## WHAT YOU NEED TO DO
Which lines of the records below contain the word "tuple"? Copy each of them out.

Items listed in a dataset
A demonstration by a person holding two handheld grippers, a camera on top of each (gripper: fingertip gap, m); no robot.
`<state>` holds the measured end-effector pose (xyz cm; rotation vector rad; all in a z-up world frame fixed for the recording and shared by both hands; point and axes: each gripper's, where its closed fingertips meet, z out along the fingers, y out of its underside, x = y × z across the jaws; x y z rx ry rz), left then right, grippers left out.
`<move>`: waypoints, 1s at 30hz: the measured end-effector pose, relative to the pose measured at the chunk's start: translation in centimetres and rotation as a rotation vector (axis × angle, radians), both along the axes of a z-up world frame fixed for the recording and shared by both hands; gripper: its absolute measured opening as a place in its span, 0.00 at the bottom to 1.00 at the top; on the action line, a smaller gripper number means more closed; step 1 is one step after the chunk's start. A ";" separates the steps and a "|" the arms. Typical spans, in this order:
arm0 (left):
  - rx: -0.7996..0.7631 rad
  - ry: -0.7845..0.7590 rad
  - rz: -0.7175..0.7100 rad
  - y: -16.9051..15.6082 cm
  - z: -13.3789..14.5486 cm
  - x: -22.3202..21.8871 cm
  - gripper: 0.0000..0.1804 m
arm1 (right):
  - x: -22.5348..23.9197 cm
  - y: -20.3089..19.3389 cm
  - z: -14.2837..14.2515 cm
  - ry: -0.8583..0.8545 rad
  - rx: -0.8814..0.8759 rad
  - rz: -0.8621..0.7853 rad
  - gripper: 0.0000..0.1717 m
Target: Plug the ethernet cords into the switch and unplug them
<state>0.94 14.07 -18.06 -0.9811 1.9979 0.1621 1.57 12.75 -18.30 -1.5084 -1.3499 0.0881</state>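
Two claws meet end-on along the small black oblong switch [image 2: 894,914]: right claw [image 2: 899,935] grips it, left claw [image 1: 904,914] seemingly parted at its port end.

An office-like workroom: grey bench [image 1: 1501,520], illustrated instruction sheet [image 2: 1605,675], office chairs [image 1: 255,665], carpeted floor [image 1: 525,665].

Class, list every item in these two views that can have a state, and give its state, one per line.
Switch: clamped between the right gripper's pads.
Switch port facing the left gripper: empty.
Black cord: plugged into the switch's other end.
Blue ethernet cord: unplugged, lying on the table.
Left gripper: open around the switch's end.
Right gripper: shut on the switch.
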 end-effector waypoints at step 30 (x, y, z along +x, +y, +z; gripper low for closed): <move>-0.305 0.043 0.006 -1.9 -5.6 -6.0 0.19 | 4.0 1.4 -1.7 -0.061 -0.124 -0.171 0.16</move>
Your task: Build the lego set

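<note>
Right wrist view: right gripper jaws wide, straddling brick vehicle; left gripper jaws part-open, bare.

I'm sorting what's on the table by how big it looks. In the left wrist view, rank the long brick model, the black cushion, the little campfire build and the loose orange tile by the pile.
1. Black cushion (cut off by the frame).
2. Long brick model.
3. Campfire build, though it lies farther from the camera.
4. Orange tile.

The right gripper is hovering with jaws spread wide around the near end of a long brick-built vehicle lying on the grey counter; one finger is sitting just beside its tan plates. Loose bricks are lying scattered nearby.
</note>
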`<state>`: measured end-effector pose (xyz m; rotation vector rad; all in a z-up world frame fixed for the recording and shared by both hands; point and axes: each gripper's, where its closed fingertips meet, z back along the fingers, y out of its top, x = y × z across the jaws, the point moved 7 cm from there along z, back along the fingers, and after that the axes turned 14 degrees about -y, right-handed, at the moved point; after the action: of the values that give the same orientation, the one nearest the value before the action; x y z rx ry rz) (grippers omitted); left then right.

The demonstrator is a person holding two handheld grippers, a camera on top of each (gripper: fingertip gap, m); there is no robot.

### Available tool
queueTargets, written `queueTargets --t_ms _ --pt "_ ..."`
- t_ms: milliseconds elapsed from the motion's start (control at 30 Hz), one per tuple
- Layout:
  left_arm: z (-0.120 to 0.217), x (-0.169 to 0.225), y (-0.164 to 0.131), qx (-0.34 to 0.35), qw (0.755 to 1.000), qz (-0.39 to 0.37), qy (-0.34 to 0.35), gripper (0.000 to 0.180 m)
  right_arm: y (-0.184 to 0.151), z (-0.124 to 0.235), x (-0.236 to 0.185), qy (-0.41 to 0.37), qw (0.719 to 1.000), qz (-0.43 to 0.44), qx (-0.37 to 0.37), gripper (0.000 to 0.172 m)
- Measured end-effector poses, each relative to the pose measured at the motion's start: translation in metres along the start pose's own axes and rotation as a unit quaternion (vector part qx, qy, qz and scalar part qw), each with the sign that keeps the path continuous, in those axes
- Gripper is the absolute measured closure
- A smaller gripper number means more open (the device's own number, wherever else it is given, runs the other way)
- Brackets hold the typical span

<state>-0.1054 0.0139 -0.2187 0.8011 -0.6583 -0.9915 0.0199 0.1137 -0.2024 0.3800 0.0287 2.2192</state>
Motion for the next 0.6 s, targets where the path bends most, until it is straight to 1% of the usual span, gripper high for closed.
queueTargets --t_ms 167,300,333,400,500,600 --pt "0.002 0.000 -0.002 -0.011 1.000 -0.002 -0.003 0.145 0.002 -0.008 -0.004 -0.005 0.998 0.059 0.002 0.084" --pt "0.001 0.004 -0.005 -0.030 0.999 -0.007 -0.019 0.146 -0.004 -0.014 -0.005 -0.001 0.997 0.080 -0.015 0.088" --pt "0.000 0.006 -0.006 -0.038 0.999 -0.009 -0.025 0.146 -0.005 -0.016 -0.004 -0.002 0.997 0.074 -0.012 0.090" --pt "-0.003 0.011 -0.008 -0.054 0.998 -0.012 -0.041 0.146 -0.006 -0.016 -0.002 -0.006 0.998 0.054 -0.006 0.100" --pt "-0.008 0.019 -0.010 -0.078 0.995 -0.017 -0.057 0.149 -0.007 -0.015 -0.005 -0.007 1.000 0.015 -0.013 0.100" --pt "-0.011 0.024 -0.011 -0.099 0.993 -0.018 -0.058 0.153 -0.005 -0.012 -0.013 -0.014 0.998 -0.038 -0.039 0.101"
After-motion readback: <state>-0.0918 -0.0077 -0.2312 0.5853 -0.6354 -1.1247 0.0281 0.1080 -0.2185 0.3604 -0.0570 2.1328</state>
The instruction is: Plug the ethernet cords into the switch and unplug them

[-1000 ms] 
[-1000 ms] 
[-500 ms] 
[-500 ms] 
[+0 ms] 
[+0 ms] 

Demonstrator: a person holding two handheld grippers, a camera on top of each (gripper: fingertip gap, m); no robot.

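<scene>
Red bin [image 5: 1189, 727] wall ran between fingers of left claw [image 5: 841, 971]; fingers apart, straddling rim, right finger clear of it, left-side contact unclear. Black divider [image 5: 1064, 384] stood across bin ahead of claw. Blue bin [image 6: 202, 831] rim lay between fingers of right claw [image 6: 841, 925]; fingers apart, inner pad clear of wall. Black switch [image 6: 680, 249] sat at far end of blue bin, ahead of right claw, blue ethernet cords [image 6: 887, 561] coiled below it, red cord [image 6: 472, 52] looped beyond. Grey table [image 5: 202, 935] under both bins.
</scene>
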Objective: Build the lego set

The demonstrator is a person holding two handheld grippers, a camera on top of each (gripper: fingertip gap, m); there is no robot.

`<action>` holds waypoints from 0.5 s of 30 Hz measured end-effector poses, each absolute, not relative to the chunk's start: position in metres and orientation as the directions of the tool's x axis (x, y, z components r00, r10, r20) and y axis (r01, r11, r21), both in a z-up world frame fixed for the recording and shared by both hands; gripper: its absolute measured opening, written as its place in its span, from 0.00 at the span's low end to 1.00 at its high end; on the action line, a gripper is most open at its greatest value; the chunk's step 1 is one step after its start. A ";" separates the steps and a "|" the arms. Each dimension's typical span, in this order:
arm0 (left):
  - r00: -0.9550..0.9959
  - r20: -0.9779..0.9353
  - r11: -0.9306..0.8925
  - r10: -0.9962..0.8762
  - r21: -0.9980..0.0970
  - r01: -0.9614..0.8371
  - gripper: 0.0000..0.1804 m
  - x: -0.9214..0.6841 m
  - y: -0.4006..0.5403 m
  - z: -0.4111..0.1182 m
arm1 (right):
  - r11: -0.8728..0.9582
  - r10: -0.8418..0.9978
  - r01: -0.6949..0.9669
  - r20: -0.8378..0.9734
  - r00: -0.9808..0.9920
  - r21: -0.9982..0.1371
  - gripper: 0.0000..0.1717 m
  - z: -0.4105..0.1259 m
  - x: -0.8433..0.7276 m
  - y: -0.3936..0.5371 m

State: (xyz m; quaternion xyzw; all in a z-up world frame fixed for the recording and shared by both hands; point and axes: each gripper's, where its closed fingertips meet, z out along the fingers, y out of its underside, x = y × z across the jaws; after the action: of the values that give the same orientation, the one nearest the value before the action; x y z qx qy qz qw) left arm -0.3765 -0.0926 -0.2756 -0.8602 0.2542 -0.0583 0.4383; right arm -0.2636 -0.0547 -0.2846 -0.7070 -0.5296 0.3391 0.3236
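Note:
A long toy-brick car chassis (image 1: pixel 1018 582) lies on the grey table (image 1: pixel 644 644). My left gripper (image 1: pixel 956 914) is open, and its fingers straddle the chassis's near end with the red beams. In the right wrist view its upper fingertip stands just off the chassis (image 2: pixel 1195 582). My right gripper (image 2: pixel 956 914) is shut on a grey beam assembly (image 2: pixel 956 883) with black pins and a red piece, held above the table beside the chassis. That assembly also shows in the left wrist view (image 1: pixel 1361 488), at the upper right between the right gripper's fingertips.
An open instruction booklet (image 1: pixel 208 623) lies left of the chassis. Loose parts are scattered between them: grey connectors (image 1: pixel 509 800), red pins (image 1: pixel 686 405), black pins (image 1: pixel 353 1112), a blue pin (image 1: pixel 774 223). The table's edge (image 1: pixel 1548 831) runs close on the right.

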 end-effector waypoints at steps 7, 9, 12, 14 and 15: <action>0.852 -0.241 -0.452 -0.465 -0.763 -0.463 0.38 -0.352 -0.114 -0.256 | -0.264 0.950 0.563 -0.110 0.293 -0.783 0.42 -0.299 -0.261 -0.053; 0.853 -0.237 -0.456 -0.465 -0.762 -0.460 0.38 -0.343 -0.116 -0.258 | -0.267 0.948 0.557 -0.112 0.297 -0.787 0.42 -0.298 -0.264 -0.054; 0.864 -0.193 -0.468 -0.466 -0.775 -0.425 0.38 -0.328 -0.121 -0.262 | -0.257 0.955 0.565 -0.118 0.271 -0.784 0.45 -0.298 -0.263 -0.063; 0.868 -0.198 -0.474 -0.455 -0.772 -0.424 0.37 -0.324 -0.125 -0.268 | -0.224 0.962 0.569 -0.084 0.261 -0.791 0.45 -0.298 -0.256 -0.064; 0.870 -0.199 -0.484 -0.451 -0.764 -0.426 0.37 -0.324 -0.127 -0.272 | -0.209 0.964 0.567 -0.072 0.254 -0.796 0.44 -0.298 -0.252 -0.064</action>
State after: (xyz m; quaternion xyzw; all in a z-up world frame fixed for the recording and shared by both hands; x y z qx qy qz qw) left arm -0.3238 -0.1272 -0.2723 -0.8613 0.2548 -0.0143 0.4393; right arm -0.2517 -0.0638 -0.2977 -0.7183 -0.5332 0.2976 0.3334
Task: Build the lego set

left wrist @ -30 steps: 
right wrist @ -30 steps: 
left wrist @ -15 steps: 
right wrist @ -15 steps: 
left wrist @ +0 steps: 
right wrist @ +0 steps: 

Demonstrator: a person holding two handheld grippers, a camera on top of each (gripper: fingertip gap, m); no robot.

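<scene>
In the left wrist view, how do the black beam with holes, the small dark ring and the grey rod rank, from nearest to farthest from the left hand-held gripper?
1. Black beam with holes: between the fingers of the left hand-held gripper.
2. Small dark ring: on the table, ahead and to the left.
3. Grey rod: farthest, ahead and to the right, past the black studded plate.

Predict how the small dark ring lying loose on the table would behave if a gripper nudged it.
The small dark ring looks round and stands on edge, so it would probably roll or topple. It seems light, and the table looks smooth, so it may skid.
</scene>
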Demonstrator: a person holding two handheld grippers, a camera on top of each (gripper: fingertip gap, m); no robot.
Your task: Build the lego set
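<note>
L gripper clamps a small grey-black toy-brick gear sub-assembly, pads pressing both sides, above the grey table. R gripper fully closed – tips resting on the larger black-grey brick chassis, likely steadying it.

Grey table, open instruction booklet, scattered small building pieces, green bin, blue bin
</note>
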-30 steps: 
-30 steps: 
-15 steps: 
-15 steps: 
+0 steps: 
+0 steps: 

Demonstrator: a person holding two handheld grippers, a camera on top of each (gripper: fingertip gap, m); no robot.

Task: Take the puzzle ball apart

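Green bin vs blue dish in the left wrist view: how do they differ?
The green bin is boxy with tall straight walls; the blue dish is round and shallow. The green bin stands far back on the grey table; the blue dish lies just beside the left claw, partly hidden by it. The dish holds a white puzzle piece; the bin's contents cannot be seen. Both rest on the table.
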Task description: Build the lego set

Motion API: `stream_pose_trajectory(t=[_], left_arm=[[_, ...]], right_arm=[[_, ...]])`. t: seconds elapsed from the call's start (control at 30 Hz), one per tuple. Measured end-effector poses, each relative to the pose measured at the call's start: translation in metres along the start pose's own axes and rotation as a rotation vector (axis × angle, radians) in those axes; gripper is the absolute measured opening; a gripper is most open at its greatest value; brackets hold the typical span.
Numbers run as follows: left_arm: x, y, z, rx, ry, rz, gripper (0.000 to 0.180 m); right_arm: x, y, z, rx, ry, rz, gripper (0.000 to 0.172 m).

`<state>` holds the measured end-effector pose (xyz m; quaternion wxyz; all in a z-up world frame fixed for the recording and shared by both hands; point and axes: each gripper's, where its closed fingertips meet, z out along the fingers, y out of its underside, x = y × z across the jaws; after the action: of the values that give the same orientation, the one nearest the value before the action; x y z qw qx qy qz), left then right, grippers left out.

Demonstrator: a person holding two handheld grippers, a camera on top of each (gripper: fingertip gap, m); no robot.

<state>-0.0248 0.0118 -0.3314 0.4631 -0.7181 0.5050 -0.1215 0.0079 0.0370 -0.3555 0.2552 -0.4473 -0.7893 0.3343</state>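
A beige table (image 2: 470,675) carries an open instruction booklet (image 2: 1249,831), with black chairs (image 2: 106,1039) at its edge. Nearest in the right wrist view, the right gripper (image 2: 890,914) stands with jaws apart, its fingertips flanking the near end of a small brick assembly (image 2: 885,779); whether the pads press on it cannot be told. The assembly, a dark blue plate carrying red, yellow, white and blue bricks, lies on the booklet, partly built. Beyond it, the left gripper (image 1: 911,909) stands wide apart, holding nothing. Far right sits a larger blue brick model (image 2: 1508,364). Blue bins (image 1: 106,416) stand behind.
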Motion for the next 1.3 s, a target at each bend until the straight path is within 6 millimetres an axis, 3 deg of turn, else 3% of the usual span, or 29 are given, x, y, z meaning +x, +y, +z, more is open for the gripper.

## SOLUTION
- t_ms: milliseconds elapsed from the motion's start (control at 30 Hz), one per tuple
Motion API: `stream_pose_trajectory(t=[_], left_arm=[[_, ...]], right_arm=[[_, ...]])`. t: seconds elapsed from the call's start (control at 30 Hz), one per tuple. Measured end-effector poses, each relative to the pose measured at the call's start: translation in metres along the start pose's own axes and rotation as a rotation vector (axis × angle, radians) in those axes; gripper is the absolute measured opening; a gripper is most open at its greatest value; brackets hold the typical span.

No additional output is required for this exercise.